Als gevolg van maatregelen rondom het coronavirus is deze uitspraak niet uitgesproken op een openbare uitsprakenzitting. Zodra het openbaar uitspreken weer mogelijk is, wordt deze uitspraak, voor zover nodig, alsnog in het openbaar uitgesproken.
- de griffier is verhinderd
de uitspraak te ondertekenen -
griffier rechter
Afschrift verzonden aan partijen op:

Bent u het niet eens met deze uitspraak?

Als u het niet eens bent met deze uitspraak kunt u een brief sturen naar de rechtbank waarin u uitlegt waarom u het er niet mee eens bent.
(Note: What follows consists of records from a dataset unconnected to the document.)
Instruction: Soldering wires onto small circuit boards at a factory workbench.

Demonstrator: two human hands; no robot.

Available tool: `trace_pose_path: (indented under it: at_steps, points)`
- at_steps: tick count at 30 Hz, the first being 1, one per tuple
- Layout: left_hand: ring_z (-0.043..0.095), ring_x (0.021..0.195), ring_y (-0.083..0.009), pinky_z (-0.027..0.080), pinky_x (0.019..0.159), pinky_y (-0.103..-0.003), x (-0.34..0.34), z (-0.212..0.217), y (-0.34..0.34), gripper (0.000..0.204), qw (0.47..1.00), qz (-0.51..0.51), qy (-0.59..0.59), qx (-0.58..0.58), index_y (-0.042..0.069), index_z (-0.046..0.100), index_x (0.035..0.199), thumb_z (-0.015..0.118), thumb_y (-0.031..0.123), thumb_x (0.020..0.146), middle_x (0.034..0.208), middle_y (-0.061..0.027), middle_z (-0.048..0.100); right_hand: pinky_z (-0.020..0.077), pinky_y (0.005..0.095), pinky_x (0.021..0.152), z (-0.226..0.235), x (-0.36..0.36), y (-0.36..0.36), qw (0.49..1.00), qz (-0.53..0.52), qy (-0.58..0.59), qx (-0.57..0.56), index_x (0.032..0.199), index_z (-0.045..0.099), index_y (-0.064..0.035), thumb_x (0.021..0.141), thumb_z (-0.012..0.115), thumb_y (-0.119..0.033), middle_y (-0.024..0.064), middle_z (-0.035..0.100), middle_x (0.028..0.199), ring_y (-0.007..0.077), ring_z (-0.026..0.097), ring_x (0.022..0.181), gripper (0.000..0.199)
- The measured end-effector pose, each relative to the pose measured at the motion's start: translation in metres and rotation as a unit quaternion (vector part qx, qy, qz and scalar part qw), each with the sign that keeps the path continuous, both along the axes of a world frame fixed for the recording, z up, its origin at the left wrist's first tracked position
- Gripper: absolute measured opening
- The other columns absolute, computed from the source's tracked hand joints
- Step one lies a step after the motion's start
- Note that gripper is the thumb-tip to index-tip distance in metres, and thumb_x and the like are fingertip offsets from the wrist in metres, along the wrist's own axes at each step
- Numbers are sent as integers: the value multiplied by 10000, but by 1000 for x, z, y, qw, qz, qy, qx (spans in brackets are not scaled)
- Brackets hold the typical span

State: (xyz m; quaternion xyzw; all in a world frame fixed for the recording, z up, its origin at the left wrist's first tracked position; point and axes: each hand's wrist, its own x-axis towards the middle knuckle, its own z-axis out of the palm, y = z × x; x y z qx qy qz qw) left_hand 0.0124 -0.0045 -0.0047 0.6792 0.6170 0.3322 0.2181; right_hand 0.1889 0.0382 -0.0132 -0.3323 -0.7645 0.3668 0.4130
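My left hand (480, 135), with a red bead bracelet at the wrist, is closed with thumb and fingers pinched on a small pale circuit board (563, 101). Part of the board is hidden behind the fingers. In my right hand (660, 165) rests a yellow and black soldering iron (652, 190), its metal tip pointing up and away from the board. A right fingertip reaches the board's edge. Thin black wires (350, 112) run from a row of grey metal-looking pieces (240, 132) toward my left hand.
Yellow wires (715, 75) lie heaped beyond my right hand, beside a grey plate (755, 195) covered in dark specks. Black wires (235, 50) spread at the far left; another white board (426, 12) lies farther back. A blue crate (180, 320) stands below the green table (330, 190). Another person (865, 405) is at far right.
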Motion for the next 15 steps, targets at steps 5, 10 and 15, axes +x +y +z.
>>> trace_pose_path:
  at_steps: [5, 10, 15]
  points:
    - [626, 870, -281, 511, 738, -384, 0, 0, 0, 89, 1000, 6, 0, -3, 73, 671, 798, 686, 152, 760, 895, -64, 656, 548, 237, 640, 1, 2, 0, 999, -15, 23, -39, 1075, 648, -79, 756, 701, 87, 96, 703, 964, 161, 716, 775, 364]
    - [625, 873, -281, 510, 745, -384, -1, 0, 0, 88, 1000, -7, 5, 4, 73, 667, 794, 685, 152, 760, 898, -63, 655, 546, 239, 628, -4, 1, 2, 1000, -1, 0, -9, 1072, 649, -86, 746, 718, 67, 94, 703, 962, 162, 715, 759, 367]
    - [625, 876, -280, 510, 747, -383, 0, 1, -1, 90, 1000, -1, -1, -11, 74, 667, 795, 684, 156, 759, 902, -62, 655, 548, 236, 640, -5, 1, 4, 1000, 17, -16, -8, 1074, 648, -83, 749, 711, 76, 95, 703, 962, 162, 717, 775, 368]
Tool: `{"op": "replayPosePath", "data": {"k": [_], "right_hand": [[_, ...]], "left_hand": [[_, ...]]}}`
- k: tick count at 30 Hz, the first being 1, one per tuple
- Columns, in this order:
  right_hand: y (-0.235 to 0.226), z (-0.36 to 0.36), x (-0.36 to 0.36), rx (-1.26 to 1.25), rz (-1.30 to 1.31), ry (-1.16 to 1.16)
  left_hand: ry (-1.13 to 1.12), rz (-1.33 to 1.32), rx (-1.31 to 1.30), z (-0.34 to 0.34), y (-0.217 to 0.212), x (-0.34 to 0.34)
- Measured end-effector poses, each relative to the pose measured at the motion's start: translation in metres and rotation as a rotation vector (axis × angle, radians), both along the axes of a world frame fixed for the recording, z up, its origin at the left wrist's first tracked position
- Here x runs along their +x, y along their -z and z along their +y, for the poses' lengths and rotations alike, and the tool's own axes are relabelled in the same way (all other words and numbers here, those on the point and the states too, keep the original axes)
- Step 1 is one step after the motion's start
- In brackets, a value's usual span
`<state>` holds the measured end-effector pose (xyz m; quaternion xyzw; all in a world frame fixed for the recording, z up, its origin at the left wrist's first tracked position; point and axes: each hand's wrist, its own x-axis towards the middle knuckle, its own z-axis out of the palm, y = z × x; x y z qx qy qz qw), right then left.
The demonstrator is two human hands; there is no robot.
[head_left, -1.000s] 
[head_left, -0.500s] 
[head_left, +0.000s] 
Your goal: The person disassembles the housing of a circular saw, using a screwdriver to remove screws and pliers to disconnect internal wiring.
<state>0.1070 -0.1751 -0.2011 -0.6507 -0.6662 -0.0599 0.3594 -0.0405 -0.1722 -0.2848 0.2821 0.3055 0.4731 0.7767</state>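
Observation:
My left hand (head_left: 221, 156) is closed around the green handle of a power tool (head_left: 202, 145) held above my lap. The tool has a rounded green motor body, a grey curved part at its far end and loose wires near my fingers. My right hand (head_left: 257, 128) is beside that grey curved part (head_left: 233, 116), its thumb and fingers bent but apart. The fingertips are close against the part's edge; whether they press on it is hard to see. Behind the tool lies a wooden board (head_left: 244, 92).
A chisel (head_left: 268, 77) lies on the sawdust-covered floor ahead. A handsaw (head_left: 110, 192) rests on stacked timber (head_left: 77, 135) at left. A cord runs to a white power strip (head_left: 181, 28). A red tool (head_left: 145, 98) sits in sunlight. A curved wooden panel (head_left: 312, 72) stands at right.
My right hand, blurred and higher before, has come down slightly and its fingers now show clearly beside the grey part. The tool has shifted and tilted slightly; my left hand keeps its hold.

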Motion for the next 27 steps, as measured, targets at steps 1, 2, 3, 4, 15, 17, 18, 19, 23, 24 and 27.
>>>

Dit heet een verzetschrift. U moet dit verzetschrift indienen binnen zes weken na de dag waarop deze uitspraak is verzonden. U ziet deze datum op de stempel die hierboven staat. Als u graag een zitting wilt waarbij u persoonlijk uw mening aan de rechter kunt geven, kunt u dit in uw verzetschrift aangeven.